Así como se nos recuerda el mandamiento del Señor sobre el diezmo, piensa en tu propio cumplimiento de este octavo mandamiento: “¿Robará el hombre a Dios? Pues vosotros me habéis robado. Y dijisteis: ¿En qué te hemos robado? En vuestros diezmos y ofrendas. . . . Traed todos los diezmos al alfolí . . . y probadme ahora en esto, dice Jehová de los ejércitos, si no os abriré las ventanas de los cielos, y derramaré sobre vosotros bendición hasta que sobreabunde”. (Malaquías 3:8, 10). La ley del diezmo es una clave valiosa para recibir las bendiciones de la honestidad y la prosperidad.
9. “No hablarás contra tu prójimo falso testimonio”. (Éxodo 20:16).

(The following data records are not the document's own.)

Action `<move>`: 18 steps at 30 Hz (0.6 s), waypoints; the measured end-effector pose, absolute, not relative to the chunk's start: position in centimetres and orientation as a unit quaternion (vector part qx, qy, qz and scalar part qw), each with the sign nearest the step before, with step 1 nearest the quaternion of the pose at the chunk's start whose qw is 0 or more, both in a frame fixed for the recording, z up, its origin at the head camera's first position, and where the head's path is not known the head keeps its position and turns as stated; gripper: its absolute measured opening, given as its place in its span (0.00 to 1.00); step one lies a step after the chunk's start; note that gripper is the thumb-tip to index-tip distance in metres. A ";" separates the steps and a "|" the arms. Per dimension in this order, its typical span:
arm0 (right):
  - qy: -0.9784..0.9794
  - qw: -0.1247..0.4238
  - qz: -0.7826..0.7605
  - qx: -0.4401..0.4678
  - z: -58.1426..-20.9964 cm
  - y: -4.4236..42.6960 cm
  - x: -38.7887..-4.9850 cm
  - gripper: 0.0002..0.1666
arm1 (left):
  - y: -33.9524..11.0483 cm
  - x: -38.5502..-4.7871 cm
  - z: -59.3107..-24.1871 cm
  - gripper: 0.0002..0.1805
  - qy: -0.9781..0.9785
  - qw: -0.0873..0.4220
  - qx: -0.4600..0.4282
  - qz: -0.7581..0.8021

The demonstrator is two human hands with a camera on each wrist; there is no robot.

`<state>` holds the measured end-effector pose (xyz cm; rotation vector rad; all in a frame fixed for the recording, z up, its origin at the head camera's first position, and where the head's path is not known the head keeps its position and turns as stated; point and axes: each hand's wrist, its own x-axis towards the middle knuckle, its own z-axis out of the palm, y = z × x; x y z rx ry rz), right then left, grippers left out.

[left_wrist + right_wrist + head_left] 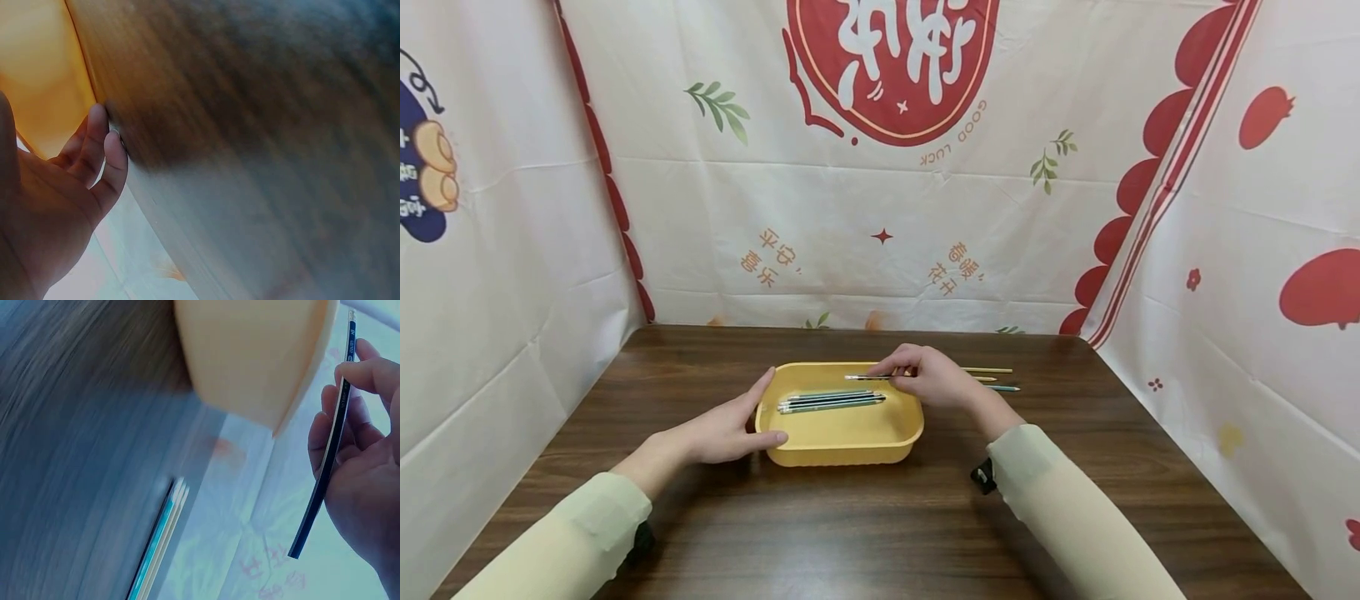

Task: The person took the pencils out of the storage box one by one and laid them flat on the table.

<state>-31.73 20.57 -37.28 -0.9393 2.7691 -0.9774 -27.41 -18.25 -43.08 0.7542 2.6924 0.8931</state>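
Observation:
A yellow tray [842, 457] stands on the table, with several green and dark pencils [831, 402] lying side by side in it. My left hand [722, 429] rests against the tray's left side, thumb over the rim; in the left wrist view its fingers [94, 140] touch the tray wall [47, 69]. Over the tray's right back part, my right hand [936, 379] pinches a dark pencil [868, 377]. The right wrist view shows this black pencil [334, 444] between thumb and fingers of the right hand [362, 450], its white-tipped end up.
Several pencils [1003, 387] lie on the brown wooden table [820, 533] to the right of the tray, partly behind my right hand; the right wrist view shows them close together [156, 544]. A printed white cloth [850, 200] hangs behind and at both sides.

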 end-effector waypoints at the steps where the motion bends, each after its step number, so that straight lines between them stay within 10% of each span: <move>1: 0.899 0.026 -0.317 -0.300 -37.2 21.0 -31.7 0.21 | -18.3 -27.4 -43.0 0.66 0.913 0.103 0.255 0.302; 18: 0.916 -0.005 -0.317 -0.248 -36.9 26.9 -31.5 0.19 | -18.3 -27.4 -43.1 0.66 0.914 0.110 0.246 0.302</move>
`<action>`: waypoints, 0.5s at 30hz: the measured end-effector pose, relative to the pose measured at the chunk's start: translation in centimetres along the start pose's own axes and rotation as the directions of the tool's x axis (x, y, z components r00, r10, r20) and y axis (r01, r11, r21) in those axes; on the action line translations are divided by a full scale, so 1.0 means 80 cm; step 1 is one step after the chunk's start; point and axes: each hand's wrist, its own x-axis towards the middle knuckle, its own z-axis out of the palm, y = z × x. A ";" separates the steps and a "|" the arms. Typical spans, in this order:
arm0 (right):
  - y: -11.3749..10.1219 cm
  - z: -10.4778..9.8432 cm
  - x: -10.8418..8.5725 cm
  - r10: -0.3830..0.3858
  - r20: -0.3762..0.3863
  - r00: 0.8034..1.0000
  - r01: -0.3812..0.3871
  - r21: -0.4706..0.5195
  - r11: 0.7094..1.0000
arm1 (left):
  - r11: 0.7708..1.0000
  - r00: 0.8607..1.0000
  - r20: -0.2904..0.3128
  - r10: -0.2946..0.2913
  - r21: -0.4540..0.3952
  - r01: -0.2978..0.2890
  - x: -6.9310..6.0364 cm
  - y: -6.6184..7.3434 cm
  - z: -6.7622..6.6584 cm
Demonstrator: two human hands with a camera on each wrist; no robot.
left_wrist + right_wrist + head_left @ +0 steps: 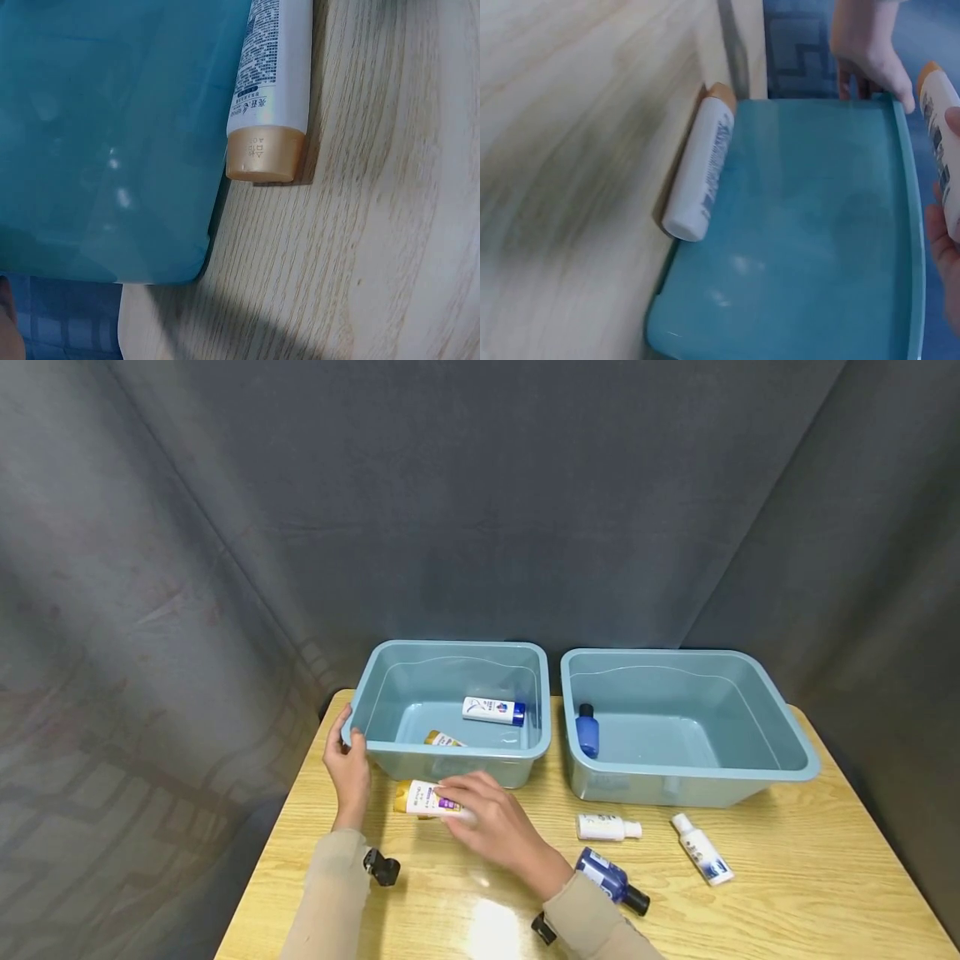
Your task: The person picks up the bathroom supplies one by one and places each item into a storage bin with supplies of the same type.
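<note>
My left hand [348, 777] grips the near-left corner of the left blue plastic bin [450, 748], thumb and fingers around its rim. In front of that bin, my right hand [491, 818] holds a white bottle with a gold cap [423, 797], cap pointing left. A second gold-capped white bottle [701, 165] lies on the table against the bin's front wall; the held one mostly hides it in the head view. Inside the left bin lie a white bottle with a blue cap [491, 711] and another gold-capped one [444, 739], partly behind the front rim.
To the right stands a second blue bin [690, 772] with a blue bottle [587, 732] inside. On the wooden table [810, 877] lie two white bottles [603, 827] and a dark blue bottle with a black cap [609, 878]. A grey curtain [480, 510] hangs behind.
</note>
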 end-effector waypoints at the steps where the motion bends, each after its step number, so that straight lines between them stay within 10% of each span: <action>1: 0.000 -0.001 0.001 -0.007 -0.008 1.000 0.007 0.000 1.000 | 1.000 1.000 -0.001 0.001 0.000 -0.001 0.000 0.000 0.000; 15: 0.002 -0.018 0.019 -0.062 -0.076 0.995 0.062 -0.006 0.998 | 1.000 1.000 0.001 0.020 0.003 -0.020 -0.001 0.000 -0.002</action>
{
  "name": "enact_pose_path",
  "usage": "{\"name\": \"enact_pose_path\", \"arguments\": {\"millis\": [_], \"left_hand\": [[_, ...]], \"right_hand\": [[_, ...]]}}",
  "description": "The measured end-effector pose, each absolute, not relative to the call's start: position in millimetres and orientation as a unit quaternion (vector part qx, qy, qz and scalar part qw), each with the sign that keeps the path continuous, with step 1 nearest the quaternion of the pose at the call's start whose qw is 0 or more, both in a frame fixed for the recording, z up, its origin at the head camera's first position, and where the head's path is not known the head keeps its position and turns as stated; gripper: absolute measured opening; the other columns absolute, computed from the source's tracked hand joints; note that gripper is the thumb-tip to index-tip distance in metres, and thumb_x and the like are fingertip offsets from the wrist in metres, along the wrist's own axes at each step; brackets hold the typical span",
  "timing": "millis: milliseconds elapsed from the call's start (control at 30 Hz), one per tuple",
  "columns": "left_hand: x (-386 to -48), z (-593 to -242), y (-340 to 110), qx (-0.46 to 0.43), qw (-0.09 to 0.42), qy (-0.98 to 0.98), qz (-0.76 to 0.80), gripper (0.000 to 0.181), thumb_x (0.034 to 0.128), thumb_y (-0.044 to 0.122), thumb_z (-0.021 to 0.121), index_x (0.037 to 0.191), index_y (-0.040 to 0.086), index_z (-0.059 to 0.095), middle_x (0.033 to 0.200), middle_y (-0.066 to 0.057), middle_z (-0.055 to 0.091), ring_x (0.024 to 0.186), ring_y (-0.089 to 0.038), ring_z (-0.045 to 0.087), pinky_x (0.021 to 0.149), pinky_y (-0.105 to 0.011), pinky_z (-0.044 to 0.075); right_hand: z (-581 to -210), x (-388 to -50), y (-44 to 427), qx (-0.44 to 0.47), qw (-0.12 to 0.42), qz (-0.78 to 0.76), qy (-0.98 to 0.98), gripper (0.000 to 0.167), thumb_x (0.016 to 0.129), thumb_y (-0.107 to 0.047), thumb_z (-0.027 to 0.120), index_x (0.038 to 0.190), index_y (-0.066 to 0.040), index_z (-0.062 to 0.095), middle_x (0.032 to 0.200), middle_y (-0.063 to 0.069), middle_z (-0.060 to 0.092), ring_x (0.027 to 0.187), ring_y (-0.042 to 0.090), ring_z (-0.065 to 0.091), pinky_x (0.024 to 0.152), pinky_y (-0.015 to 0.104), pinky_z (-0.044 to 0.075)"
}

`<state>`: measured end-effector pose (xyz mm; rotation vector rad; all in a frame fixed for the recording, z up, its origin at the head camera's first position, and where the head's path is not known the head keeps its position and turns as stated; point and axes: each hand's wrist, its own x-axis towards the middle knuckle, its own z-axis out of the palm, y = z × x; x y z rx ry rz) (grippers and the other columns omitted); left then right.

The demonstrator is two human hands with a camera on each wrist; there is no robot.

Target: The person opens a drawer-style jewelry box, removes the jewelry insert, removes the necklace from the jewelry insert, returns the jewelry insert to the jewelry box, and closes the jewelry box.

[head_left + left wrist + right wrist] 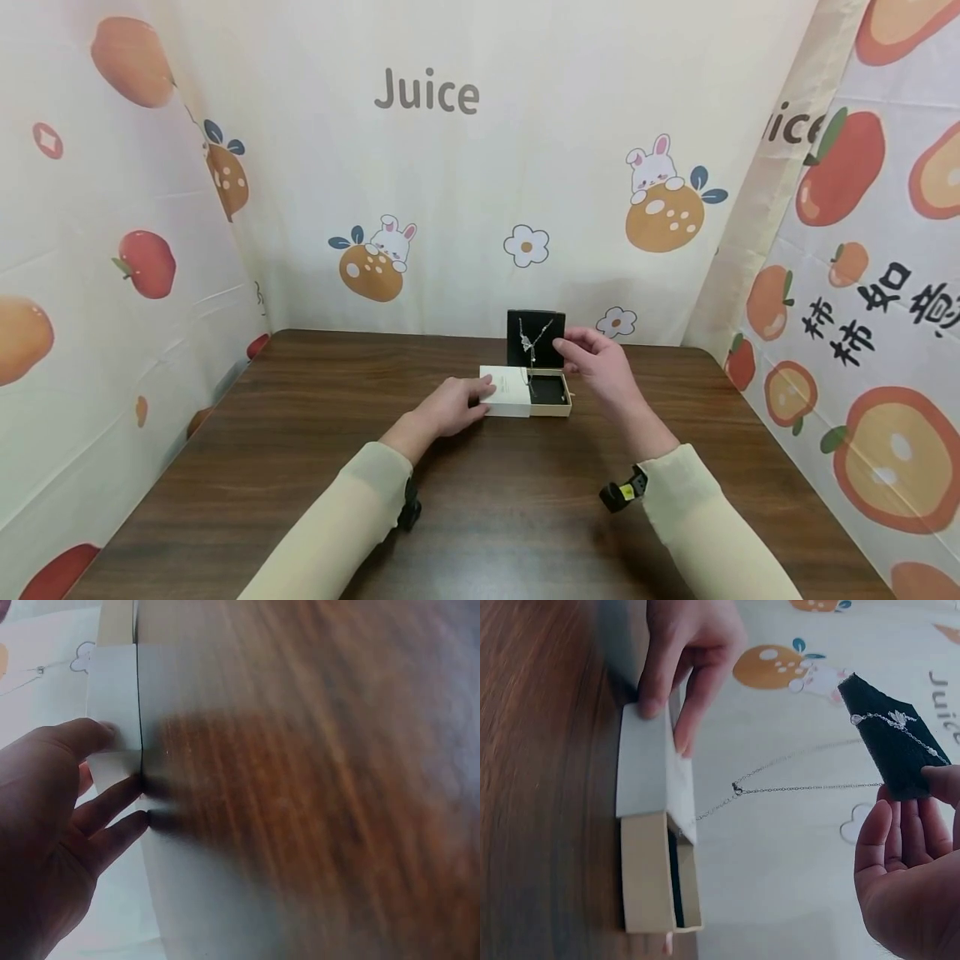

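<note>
A small white box sleeve (504, 393) lies on the table, with a cream drawer (645, 876) pulled partly out of its right end. My left hand (453, 407) holds the sleeve's left end between thumb and fingers. Above and behind the drawer, my right hand (600, 367) pinches the right edge of a black card (885, 754), tilted upright. A silver necklace (527, 342) with a small pendant (901, 718) hangs across the card's front. Its thin chain (810, 787) trails from behind the card down to the open drawer. Black lining (546, 388) shows inside the drawer.
The brown wooden table (300, 417) spreads around the box. A printed curtain (450, 167) stands behind the table's far edge, with more printed cloth (847, 275) along the right side and on the left. A small tab (667, 943) sticks out from the drawer's end.
</note>
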<state>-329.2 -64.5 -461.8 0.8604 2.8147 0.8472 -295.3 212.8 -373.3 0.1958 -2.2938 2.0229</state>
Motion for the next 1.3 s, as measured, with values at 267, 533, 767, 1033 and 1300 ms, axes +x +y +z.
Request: {"name": "enact_pose_path", "arguments": {"millis": [267, 533, 767, 1033, 1300], "left_hand": [[-330, -459, -62, 0.287, 0.032, 0.918, 0.271, 0.045, 0.1082, 0.016, 0.071, 0.152, 0.005, 0.065, 0.165, -0.015, 0.057, 0.154, -0.033, 0.055, 0.128, -0.049, 0.045], [-329, -458, -61, 0.293, 0.031, 0.919, 0.263, 0.043, 0.1089, 0.015, 0.069, 0.151, 0.004, 0.064, 0.165, -0.017, 0.056, 0.155, -0.033, 0.053, 0.13, -0.049, 0.043], [-325, -456, -63, 0.284, 0.042, 0.919, 0.272, 0.044, 0.1101, 0.016, 0.067, 0.153, 0.006, 0.062, 0.168, -0.014, 0.054, 0.155, -0.032, 0.053, 0.13, -0.051, 0.043], [-326, -457, -72, 0.284, 0.033, 0.913, 0.292, 0.054, 0.1097, 0.023, 0.07, 0.16, 0.011, 0.057, 0.176, -0.012, 0.043, 0.161, -0.032, 0.046, 0.132, -0.052, 0.04], [-321, -426, -81, 0.248, -0.08, 0.89, 0.374, 0.035, 0.1121, 0.025, 0.066, 0.143, 0.01, 0.071, 0.137, -0.008, 0.074, 0.117, -0.021, 0.074, 0.105, -0.044, 0.063]], "right_hand": [[-363, -289, 201, 0.077, 0.036, 0.69, -0.718, 0.014, 0.106, -0.017, 0.073, 0.117, -0.009, 0.07, 0.097, -0.009, 0.07, 0.085, 0.009, 0.063, 0.078, 0.021, 0.061], [-358, -284, 193, 0.079, 0.039, 0.69, -0.718, 0.015, 0.106, -0.018, 0.073, 0.118, -0.009, 0.07, 0.099, -0.008, 0.068, 0.083, 0.011, 0.062, 0.079, 0.022, 0.061], [-357, -281, 186, 0.092, 0.033, 0.703, -0.704, 0.013, 0.107, -0.014, 0.072, 0.118, -0.008, 0.07, 0.102, -0.006, 0.069, 0.085, 0.011, 0.061, 0.08, 0.022, 0.061], [-359, -281, 186, 0.097, 0.029, 0.711, -0.696, 0.007, 0.106, -0.01, 0.071, 0.113, -0.009, 0.071, 0.098, -0.007, 0.069, 0.081, 0.009, 0.06, 0.079, 0.022, 0.061], [-359, -282, 185, 0.089, 0.036, 0.708, -0.7, 0.007, 0.105, -0.011, 0.073, 0.112, -0.01, 0.072, 0.097, -0.006, 0.07, 0.081, 0.011, 0.06, 0.077, 0.022, 0.061]]}}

Nada es más precioso para una persona que su buen nombre. Después de la Guerra Civil, cierta institución financiera invitó al general Robert E. Lee a ser su presidente con un generoso salario. Los directivos de la compañía explicaron que no les importaba su servicio, sino que dijeron: “Lo que queremos es su nombre”. El gran general respondió: “Señores, mi nombre no está en venta”.
Shakespeare escribió:
Quien roba mi bolsa roba basura. . . .
Pero el que me hurta el buen nombre
me roba aquello que no lo enriquece a él
y a mí me hace pobre de verdad.
(Otelo, Acto III, escena 3).
Hablemos a menudo palabras amables los unos a los otros y acerca de los demás, y, con sinceridad, seamos siempre obedientes al noveno mandamiento.
10. “No codiciarás”. (Éxodo 20:17).
En esta gran directiva, el Señor señaló, además, “la mujer de tu prójimo” y su sierva o su siervo. Este mandamiento refuerza el número siete, que prohíbe el adulterio. Conociendo nuestras posibles debilidades, el Señor repitió la necesidad de la pureza moral en al menos dos de los Diez Mandamientos, y lo hizo tanto para los pueblos del Antiguo Testamento, del Nuevo Testamento y del Libro de Mormón, como también para nosotros en nuestros días.
Mientras la sociedad y los gobiernos luchan con problemas de embarazos adolescentes, aborto, enfermedades de transmisión sexual y todos los males sociales asociados, las enseñanzas de nuestro Creador resuenan claras y fuertes. Son tan verdaderas ahora como lo fueron siempre. Son tan esenciales para la felicidad hoy como lo fueron cuando se dieron por primera vez. Desde el monte Sinaí, el Dios del cielo proclamó con trueno estos mandamientos, y los ha repetido una y otra vez a generaciones sucesivas. Cada persona debe desarrollar el poder del espíritu para que sea más fuerte que los apetitos del cuerpo.
Grandes recompensas se prometen. En lugar de recibir solo sobras, con el sabor de una migaja aquí o un pedazo allá, si somos obedientes a los mandamientos del Señor podemos banqueteamos continuamente en la mesa de la vida. A medida que nuestros apetitos y pasiones físicas se controlen y estos mandamientos se obedezcan, serán nuestras bendiciones increíbles. Estaremos más sanos. Seremos más felices. Hallaremos sabiduría, incluso tesoros escondidos de conocimiento. Prosperaremos en la tierra. Y aún más: a los fieles se les ha prometido que heredarán tronos, reinos, principados y potestades, dominios, exaltación, gloria y vidas eternas. (Véase D. y C. 132:19).